Камни очага еще дышали теплом. Ружье быстро соскользнуло с плеча мальчишки, упало сбоку у ног, ладони лихорадочно потянулся к подвязанному за спиной мешку, сорвав с плеч ремни отправили его к двустволке, и тут же ноги мальца подкосило будто из него выдернули хребет. Тимир ощутил как усыпавшая берег галька с глухим шелестом ударила в колени, медленно, с неуверенностью протянул обнаженную ладонь к углям, зачерпнул золы. Остатки костра залили водой, но они все еще согревали руку. Люди покинули это место совсем недавно. Мысль о том, что возможно еще не все потеряно, возможно люди где-то совсем рядом, прострелила Тимира электрическим током. Мальчишка ощущая, как липкий пот расползается по телу, рывком поставил себя на ноги:
До темноты мальчишка поддерживал огонь собранными по берегу ветками и бревнами. Даже когда солнце ушло за горизонт он продолжал кормить ненасытное пламя в надежде что кто-нибудь увидит в дали три мерцающие точки. Подбросив очередной гнилой сук, он наблюдал как тот вспыхнул словно порох, жара от такого топлива как от газеты, зато горит ладно. В полыхах пламени Тимиру привиделась мать, она смотрела на него оглянувшись через плечо, молодая, в пестром легком платье. Было лето, короткое и от того еще более желанное. Солнце ласково золотило нежную кожу женщины, Тимир и сам ощущал его желтое тепло. Мать улыбнулась, заботливый овал лица с каким-то тоскливым промедлением отвернулся от мальчишки, женственно худенькая ее фигурка направилась к избе высоко поднимая босые ступни в загрубелой от зноя траве. Тимир засмеялся, рванул за ней…
Вдруг мир затрясло, будто мальчуган оказался в наполненным водой и блестками волшебном шаре. Потускнели краски. Он больше не ощущал ни запаха травы, ни теплых солнечных лучей. Через секунду видение залила маслянистая темнота. Какое-то время Тимир не мог понять, что происходит. Из мрака проступили слабые голоса. От него что-то хотели, требовали. Вдруг он отчетливо услышал: «Проснись! Проснись парень! Давай! Давай! Посмотри на меня. Прошу!»
Тимир разлепил веки. Кусок иссиня-чёрного неба заслонило еще более темное пятно. Серебряные светляки звезд обступили его сказочным холстом, лепили из ночи мужской силуэт. Незнакомец судорожно тряс за плечо.
– Дядь… Дядь… в порядке… – не своим голосом зашептал Тимир, он хотел сказать что-то еще, о том, что ему бы глоток воды и что там внизу есть отличное место для ночлега, но вместо привычных звуков горло издало лишь сухой скрип, а затем старую половицу в глотке утопил надсадный кашель.
– Ну ты брат… ты чего… вот мля… – эмоции неуклюже сыпались в слова, мужчина отпустил плечо, уселся перед ним на пятую точку.
– Воды. – попросил Тимир, наконец совладав с кашлем.
– Нельзя воды. Терпи. Сейчас травки запарим. – ответил черный силуэт, зашевелился. Тимир почувствовал, как ему помогают сесть, а затем щеки и грудь под тулупом отчего-то зашлись нестерпимым огнем, в лицо дыхнуло какой-то вонючей мазью, защипало глаза, и он застонал.

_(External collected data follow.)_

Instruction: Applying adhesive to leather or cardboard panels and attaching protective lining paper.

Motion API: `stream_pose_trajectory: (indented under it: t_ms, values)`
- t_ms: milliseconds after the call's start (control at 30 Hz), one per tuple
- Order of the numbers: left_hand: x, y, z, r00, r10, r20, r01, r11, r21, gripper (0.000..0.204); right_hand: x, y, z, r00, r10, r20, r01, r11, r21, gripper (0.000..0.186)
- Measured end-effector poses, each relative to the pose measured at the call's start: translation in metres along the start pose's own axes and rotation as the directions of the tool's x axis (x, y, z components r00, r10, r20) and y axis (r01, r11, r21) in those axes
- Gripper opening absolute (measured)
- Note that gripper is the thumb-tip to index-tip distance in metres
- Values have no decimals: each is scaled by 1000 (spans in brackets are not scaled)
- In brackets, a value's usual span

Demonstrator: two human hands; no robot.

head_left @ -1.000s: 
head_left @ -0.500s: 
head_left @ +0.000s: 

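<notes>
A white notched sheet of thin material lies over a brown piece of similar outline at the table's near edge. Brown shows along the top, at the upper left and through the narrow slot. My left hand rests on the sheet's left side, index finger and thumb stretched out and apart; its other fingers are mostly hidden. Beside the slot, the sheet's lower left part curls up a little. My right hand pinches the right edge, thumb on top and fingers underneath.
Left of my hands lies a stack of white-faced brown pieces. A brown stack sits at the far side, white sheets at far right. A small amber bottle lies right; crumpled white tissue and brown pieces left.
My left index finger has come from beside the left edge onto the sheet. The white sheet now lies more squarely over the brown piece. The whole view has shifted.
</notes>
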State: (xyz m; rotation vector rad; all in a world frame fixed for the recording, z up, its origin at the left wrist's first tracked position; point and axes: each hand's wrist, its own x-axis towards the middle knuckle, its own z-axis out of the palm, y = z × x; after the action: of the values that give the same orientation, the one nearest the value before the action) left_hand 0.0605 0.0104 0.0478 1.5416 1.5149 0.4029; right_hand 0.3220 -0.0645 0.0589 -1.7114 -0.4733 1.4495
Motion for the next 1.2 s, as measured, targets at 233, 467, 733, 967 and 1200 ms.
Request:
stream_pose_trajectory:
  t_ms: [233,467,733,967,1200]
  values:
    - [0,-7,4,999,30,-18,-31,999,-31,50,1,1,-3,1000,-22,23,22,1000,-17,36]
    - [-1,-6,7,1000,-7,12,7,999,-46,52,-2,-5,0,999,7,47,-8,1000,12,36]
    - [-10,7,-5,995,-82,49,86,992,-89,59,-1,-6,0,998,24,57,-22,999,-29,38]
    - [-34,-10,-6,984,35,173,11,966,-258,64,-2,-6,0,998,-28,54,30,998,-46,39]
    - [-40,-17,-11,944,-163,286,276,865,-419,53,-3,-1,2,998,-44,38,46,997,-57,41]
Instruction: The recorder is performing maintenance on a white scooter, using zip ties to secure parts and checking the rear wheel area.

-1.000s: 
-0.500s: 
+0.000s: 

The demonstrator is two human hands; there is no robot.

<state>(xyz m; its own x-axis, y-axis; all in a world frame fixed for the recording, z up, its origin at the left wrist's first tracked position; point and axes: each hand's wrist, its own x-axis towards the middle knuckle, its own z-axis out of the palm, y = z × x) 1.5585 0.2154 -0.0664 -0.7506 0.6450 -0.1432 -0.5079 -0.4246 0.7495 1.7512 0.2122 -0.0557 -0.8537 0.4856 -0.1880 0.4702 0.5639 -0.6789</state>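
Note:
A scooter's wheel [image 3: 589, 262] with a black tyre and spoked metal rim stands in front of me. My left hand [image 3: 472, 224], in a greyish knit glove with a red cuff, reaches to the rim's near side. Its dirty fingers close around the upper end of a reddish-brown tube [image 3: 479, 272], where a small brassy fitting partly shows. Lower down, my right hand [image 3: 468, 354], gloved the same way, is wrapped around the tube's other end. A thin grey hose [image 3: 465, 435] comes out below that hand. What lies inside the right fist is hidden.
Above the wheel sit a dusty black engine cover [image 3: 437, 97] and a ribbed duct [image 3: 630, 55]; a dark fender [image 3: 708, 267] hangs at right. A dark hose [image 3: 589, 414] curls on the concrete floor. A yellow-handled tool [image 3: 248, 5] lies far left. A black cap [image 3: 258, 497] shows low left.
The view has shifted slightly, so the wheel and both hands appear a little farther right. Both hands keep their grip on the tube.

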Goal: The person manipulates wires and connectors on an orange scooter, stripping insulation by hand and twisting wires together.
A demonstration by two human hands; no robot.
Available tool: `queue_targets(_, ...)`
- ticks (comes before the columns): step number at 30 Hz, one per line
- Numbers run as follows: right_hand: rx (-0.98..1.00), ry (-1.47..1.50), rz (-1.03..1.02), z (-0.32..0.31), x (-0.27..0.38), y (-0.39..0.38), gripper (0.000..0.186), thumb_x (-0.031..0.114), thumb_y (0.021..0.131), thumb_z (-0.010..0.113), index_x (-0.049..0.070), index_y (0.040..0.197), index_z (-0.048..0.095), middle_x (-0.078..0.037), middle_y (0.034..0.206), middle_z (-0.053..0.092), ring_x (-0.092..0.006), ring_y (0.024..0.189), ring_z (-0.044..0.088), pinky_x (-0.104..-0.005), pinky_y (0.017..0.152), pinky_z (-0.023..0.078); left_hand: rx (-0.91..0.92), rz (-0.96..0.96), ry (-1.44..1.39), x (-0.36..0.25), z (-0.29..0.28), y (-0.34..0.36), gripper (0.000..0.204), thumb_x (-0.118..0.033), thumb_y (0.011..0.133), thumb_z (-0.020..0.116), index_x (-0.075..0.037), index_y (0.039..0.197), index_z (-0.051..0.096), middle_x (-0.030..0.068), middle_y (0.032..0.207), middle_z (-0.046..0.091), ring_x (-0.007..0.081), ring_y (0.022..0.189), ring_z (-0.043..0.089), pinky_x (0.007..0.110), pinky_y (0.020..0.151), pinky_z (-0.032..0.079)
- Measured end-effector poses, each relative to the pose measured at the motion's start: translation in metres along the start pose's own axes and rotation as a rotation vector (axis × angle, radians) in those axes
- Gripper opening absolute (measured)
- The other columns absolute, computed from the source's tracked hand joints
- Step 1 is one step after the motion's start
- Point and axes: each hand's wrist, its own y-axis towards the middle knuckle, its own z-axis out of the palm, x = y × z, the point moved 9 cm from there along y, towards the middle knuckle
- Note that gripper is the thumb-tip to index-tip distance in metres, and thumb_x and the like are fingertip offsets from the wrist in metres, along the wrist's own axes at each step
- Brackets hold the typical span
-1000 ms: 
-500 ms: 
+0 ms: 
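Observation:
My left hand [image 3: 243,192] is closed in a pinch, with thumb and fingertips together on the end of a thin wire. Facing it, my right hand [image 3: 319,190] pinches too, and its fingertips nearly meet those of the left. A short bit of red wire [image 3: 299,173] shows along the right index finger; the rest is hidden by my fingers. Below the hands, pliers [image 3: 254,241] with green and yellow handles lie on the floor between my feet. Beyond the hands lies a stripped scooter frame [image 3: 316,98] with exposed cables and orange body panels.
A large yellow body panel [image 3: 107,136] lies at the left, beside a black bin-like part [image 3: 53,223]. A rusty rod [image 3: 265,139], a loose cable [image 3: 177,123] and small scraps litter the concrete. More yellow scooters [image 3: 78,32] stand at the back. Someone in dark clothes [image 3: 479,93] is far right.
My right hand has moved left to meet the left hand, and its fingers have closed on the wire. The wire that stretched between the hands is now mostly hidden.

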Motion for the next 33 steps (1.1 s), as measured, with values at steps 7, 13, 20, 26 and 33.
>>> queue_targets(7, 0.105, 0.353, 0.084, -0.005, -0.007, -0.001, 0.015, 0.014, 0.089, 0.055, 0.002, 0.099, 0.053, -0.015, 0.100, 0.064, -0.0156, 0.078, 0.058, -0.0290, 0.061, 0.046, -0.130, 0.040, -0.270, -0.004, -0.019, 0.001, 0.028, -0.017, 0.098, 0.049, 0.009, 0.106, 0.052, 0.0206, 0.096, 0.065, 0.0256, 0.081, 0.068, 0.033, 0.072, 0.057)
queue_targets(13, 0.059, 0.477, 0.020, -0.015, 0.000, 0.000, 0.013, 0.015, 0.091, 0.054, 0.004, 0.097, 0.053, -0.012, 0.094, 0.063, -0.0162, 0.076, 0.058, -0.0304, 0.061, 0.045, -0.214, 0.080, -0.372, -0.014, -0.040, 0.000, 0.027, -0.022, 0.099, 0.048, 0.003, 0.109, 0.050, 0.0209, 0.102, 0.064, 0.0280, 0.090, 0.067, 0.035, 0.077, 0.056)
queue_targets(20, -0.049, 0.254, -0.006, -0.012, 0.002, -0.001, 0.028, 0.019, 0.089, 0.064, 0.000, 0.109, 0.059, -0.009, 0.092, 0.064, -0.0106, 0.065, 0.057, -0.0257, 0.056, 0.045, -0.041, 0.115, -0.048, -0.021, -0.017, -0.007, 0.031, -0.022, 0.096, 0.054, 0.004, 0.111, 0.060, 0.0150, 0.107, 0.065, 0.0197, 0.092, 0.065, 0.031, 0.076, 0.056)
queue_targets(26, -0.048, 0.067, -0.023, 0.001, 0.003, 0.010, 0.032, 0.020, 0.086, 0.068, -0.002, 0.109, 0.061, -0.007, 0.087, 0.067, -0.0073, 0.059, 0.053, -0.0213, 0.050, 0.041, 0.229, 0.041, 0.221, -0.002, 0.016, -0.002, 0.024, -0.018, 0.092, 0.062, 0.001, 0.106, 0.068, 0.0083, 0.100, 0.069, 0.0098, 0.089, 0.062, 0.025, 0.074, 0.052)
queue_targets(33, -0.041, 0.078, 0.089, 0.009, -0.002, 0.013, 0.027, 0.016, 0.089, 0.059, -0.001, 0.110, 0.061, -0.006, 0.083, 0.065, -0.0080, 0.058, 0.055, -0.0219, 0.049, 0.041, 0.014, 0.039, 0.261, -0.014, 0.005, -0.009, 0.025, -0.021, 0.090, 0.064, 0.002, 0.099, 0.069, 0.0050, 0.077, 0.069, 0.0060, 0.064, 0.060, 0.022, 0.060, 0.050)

Чуть в стороне блеснули отсветы пламени, сочно хрустнули ломаемые в темноте ветки, слабое зарево быстро набирало силу. Через несколько секунд на месте потухшего костра затрещало высокое, в половину мальчишеского роста пламя. Силуэт встал на одно колено, его голова приблизился к мальчонке, ожившие жёлто-красные языки огня заскользили бликами по худощавому лицу, выхватили тусклым блеском из-за плеча мужчины ствол охотничьего ружья. Незнакомец поправил выбившиеся из-под вязаной шапочки темно-пепельные пряди волос, в серых как простой карандаш глазах засели две тревожны льдинки.
Тимир чуть повернулся к пламени. Он давно не ощущал столь мягкого обволакивающего жара. По ту сторону резвящихся языков отчасти растворенный темнотой трудился другой силуэт. Здоровый как медведь, он с легкостью ломал толстенные сучья точно непомещающиеся в кастрюлю спагетти. Но не сила в огромных руках мужчины удивила Тимира больше: «откуда тот натаскал столько дров?» – вот что изумляло по-настоящему.
От испарений едкой мази на щеках происходящее вокруг растворила едкая водянистая пелена. Тимир прикрыл глаза, свернулся калачиком. Под голову заботливо сунули что-то удобное, а сверху придавило тяжелым и теплым. Мальчишка опять провалился в черную мякоть сна.